What is being asked: Scan the listing below and copy every line holding "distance".

┏━━

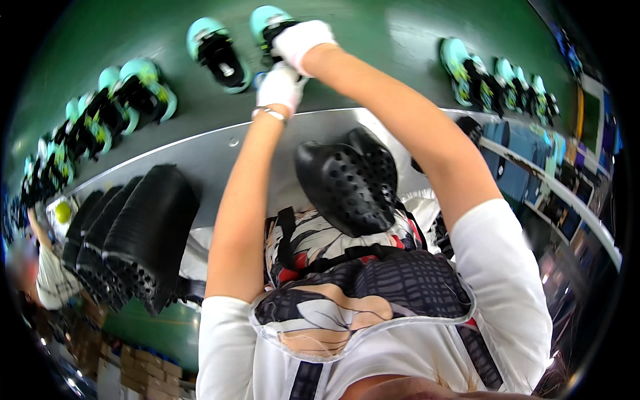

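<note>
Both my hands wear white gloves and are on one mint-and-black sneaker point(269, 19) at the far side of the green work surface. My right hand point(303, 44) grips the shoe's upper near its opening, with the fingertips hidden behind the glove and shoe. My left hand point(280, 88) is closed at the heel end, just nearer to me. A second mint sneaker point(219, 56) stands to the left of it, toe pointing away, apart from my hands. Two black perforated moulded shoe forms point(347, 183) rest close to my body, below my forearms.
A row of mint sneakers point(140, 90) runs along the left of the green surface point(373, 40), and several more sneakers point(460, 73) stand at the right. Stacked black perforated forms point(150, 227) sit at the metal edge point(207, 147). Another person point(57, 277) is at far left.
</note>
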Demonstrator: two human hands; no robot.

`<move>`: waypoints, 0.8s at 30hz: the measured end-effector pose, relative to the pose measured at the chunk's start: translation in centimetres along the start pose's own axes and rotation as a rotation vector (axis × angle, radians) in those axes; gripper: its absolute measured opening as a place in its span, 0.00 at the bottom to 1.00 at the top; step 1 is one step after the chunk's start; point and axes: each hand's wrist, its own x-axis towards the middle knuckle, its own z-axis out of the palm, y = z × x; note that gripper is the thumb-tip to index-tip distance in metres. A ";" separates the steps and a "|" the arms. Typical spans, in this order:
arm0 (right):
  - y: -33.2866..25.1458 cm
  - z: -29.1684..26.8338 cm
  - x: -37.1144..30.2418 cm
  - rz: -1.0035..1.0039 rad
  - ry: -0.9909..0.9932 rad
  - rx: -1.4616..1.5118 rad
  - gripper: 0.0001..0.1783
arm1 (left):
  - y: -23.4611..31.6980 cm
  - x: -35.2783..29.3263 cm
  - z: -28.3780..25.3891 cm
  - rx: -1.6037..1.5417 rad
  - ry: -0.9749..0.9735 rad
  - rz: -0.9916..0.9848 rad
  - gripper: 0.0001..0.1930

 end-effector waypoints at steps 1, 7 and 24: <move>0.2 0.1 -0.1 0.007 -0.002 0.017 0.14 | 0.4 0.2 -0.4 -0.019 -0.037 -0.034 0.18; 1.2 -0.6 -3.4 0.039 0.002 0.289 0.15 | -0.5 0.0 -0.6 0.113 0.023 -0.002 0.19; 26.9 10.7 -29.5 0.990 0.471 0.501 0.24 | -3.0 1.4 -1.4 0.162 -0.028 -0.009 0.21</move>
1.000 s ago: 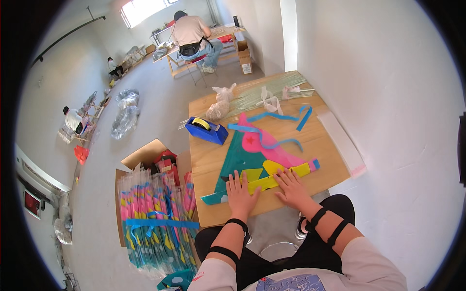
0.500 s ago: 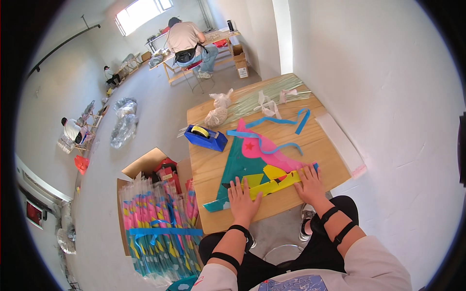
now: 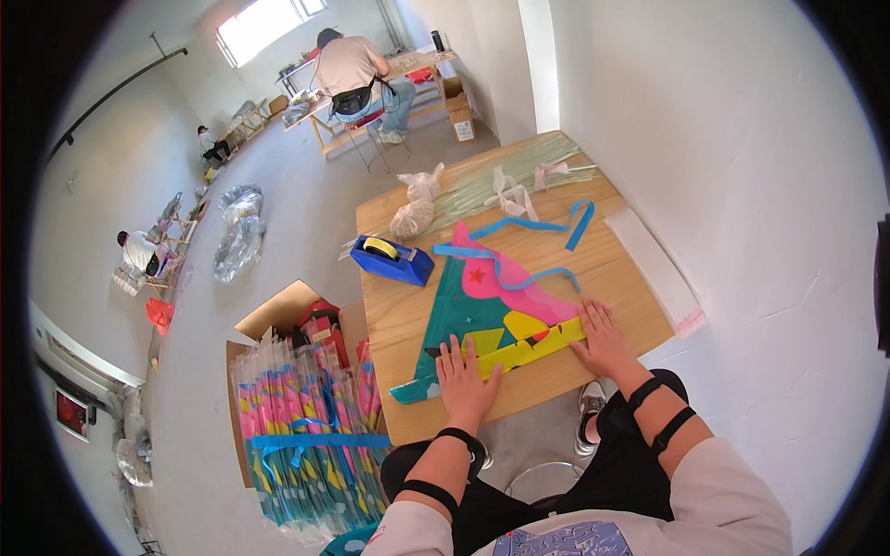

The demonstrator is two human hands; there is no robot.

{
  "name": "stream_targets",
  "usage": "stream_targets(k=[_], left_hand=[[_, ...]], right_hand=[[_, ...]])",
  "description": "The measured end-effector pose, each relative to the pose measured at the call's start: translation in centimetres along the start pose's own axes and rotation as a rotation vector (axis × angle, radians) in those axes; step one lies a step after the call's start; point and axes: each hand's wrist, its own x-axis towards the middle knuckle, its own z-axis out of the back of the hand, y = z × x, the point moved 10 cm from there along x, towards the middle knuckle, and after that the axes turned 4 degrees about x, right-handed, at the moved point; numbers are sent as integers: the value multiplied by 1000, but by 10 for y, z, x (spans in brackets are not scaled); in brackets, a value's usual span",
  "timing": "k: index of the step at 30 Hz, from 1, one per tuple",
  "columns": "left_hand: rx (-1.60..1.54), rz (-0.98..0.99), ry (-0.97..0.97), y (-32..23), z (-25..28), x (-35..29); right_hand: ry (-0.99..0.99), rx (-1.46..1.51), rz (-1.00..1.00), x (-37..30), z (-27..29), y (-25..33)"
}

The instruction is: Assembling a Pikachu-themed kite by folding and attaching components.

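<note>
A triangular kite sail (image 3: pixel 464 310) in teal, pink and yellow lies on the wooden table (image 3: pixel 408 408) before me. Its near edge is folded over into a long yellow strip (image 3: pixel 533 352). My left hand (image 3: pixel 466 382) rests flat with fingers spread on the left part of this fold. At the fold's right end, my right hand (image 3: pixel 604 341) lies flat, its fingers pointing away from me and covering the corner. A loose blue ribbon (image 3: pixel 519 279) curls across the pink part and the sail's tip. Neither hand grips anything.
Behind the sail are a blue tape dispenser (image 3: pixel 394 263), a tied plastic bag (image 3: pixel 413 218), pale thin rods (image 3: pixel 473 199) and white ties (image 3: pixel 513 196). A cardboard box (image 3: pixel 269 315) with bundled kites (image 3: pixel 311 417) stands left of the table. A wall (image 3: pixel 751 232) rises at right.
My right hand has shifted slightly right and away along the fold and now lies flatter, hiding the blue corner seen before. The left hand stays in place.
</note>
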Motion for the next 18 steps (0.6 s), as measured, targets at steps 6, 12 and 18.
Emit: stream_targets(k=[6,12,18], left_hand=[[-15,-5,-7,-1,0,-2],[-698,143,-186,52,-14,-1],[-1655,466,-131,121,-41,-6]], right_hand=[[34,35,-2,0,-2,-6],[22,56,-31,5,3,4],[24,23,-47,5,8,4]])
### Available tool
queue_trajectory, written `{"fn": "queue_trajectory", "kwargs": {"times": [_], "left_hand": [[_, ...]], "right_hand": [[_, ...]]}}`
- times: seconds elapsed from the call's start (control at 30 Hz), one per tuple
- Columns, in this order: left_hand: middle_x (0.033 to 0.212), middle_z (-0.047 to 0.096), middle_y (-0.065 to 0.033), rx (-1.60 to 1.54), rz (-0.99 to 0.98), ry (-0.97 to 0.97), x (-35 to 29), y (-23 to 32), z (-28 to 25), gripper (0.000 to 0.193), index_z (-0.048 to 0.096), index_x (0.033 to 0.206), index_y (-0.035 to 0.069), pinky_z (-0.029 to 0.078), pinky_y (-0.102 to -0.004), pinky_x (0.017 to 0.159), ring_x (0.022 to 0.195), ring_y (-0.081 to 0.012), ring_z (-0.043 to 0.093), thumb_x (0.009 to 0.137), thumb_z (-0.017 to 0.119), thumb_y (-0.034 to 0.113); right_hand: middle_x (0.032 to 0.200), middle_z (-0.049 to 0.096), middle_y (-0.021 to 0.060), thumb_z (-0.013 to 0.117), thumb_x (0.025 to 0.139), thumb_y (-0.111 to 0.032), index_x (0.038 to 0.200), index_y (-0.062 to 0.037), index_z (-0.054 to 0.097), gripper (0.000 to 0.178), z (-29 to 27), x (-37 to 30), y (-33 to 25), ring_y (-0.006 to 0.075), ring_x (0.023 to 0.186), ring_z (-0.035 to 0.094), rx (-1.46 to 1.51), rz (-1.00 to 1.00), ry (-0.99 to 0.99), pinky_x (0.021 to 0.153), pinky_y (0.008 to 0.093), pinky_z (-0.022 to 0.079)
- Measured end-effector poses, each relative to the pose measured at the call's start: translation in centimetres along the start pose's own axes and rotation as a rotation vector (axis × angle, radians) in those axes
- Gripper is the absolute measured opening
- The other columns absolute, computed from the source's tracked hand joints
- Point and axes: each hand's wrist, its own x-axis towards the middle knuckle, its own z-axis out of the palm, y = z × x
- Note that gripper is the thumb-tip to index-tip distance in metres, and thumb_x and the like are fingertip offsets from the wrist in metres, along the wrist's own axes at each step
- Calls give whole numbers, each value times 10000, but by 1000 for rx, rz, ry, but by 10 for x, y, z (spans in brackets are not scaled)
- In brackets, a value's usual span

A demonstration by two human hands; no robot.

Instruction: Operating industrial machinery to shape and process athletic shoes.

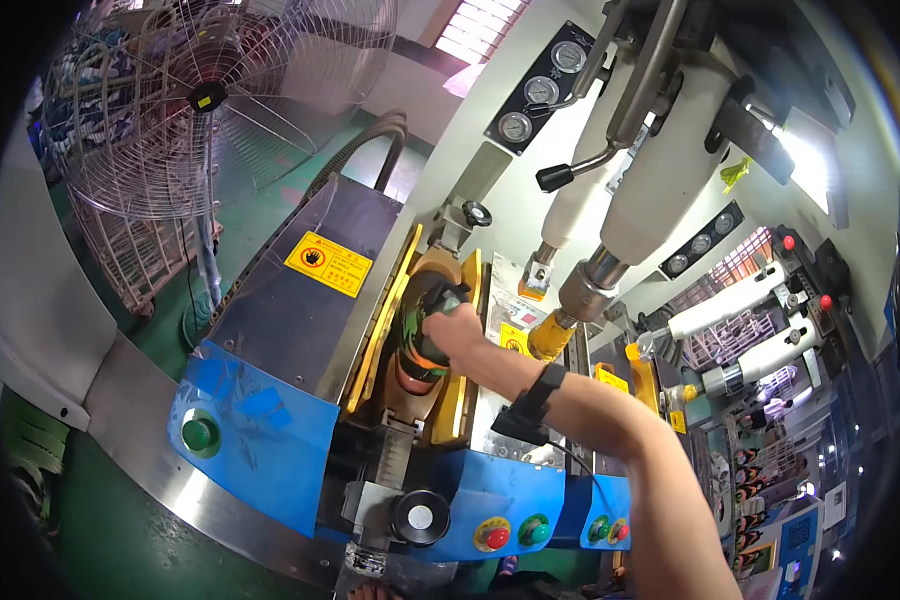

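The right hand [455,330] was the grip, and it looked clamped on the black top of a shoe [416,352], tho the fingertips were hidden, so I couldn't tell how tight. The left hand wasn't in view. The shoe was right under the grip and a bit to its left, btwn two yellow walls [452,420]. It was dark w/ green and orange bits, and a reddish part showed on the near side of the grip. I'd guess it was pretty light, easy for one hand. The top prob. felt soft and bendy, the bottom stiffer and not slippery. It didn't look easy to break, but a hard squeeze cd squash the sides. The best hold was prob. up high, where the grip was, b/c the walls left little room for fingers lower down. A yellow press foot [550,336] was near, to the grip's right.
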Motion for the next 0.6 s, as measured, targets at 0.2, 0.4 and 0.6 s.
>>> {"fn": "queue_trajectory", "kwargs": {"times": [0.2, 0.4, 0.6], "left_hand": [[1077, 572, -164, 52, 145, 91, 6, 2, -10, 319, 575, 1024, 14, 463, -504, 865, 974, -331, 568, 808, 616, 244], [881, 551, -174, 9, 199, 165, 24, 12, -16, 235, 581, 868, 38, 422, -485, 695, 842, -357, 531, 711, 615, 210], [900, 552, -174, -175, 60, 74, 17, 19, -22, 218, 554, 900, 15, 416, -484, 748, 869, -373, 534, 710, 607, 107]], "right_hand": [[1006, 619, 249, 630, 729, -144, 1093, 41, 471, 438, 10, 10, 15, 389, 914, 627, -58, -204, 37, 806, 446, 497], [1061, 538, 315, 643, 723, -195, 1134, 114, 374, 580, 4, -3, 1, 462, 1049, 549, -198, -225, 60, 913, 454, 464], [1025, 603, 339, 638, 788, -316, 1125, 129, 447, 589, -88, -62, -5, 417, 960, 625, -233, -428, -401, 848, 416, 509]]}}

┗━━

Solution to this task:
`<move>`: waypoints, 0.8s at 30hz: the measured end-effector pose, relative to the pose measured at the chunk's start: translation in centimetres along the start pose's own axes and rotation as a rotation vector (axis × angle, radians) in those axes; gripper: its absolute measured opening as a place in its span, 0.00 at the bottom to 1.00 at the top; step 1 is one step after the chunk's start; point and axes: each hand's wrist, its own x-axis towards the middle knuckle, its own z-axis out of the palm, y = z × x; note that gripper is the thumb-tip to index-tip distance in metres. A ";" separates the steps and a "|" the arms. Typical spans, in this order:
- Note that gripper is the thumb-tip to index-tip distance in metres, and thumb_x and the like are fingertip offsets from the wrist in metres, along the wrist's own axes at each step

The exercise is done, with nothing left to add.